- [Data shown]:
-- Opening Marker --
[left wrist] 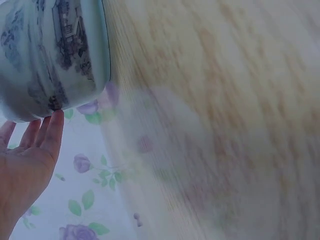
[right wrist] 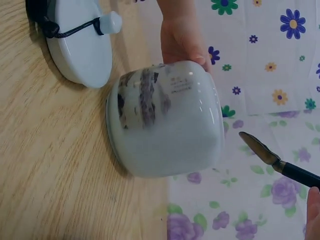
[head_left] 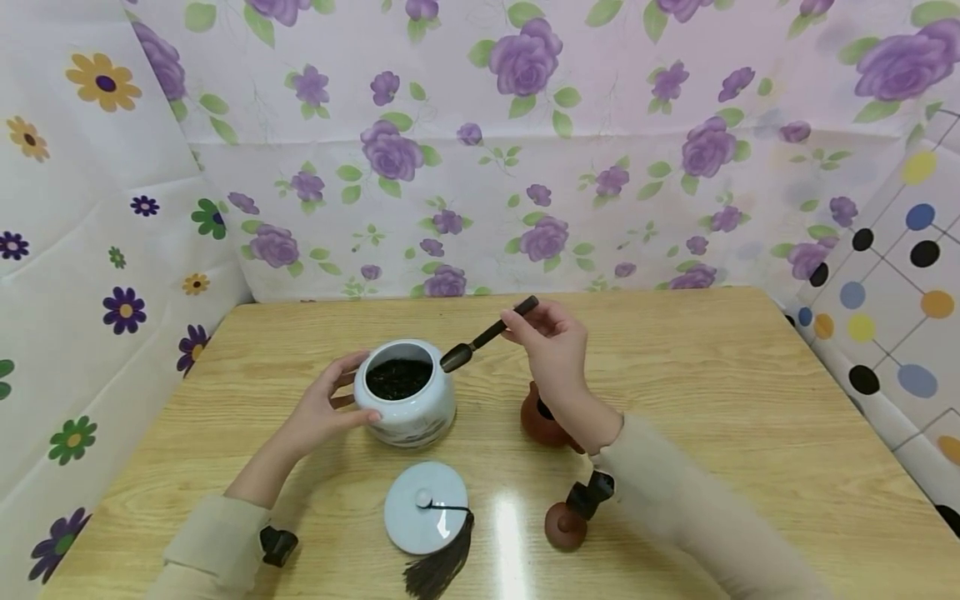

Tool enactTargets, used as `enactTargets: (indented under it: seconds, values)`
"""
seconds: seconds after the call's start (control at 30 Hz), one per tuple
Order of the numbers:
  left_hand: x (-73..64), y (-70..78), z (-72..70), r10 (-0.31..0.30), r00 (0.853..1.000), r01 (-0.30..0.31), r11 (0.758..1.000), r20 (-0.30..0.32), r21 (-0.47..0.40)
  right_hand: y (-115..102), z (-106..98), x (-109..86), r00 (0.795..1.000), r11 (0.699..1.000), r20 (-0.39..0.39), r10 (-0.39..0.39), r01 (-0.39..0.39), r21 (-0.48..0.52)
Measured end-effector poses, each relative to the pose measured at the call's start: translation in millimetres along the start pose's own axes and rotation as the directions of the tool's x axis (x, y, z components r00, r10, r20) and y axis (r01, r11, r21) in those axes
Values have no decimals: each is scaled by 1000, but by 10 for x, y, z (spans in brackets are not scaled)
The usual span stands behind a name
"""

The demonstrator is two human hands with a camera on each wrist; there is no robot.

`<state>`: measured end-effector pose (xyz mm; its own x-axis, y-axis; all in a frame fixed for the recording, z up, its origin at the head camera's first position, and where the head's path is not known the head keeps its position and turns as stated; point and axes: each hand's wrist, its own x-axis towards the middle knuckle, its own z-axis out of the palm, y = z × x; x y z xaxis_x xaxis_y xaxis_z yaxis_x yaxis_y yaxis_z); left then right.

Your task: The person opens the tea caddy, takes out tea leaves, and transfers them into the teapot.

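A white porcelain jar [head_left: 414, 422] with a painted scene stands uncovered, dark tea leaves [head_left: 397, 380] inside it. My left hand [head_left: 324, 414] holds its left side, thumb at the front near the rim and fingers round the back. Between thumb and fingers, my right hand [head_left: 557, 350] pinches the dark handle of a small tea scoop [head_left: 491, 333]. The scoop's bowl points left and down, overlapping the jar's right rim in the head view. In the right wrist view, the scoop [right wrist: 260, 149] shows above the jar's mouth, apart from it.
The jar's white lid [head_left: 408, 525], with a knob and dark tassel [head_left: 444, 565], lies in front of the jar. A reddish-brown clay teapot [head_left: 542, 427] stands partly hidden under my right forearm. Its small lid [head_left: 564, 532] lies nearer me. Flowered cloth [head_left: 450, 167] borders the wooden table [head_left: 712, 375].
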<state>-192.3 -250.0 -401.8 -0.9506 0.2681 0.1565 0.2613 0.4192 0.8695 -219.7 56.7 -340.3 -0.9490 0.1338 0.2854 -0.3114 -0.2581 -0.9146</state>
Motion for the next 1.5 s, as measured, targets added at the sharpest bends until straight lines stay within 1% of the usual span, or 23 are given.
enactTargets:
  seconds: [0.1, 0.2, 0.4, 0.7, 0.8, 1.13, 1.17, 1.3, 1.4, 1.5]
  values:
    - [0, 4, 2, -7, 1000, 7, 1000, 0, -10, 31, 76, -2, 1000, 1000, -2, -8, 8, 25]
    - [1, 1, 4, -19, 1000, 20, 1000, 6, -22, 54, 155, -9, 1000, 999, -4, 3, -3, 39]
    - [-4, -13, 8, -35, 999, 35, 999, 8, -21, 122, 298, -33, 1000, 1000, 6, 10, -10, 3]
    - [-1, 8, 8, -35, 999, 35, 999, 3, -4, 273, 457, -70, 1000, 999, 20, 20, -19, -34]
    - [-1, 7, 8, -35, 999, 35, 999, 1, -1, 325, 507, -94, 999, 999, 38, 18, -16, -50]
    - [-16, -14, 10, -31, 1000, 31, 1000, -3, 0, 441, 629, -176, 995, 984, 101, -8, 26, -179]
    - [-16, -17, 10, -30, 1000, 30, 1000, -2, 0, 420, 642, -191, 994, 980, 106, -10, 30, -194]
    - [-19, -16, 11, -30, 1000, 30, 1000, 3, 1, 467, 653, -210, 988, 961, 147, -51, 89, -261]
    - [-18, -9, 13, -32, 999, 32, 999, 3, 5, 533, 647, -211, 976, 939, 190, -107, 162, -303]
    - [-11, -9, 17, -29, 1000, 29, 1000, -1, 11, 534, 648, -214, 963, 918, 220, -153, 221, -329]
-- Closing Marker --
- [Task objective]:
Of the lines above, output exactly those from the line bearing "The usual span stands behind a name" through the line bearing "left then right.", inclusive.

- [Final answer]:
The usual span stands behind a name
"""

The demonstrator is two human hands with a camera on each wrist; there is no robot.

`<state>`: measured end-effector pose (xyz mm; its own x-axis, y-axis; all in a frame fixed for the recording, z up, its origin at the head camera's first position, and where the head's path is not known the head keeps its position and turns as stated; point and axes: each hand's wrist, its own x-axis towards the middle knuckle, its own z-axis out of the palm, y = z × x; x y z xaxis_x xaxis_y xaxis_z yaxis_x yaxis_y yaxis_z); left then right.

No other output was requested.